▶ WORK TASK:
Track down every line below that holds "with" and copy it.

▶ DATASET EXTRACT:
——

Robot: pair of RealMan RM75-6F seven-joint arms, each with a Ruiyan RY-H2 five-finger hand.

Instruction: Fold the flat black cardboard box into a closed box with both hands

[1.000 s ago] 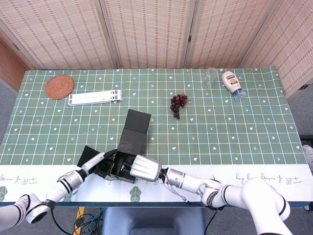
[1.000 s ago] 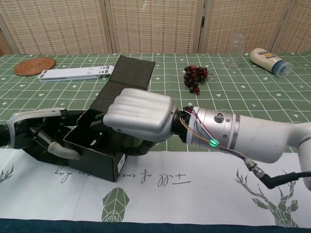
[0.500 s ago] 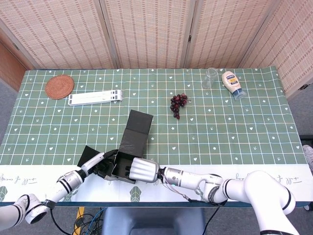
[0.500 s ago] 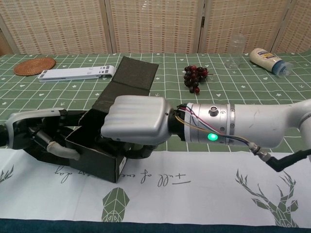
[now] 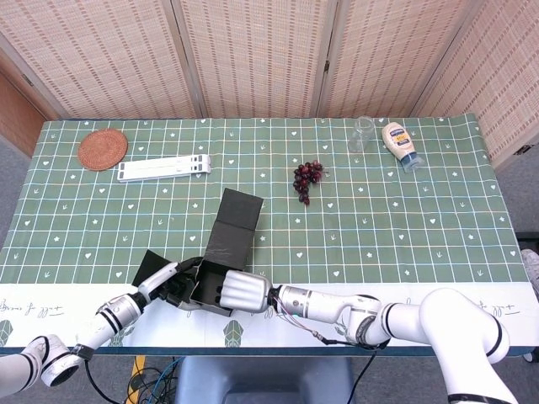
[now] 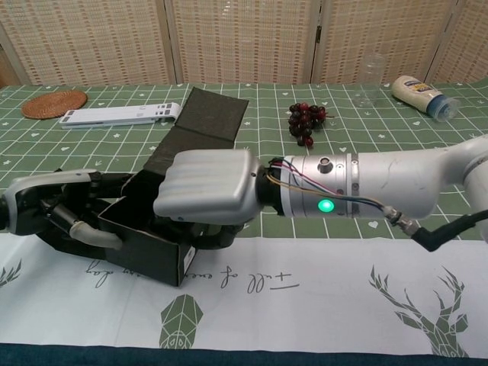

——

▶ WORKED SOLUTION:
Robot: pair of RealMan RM75-6F seven-joint arms, each with a Ruiyan RY-H2 five-finger hand.
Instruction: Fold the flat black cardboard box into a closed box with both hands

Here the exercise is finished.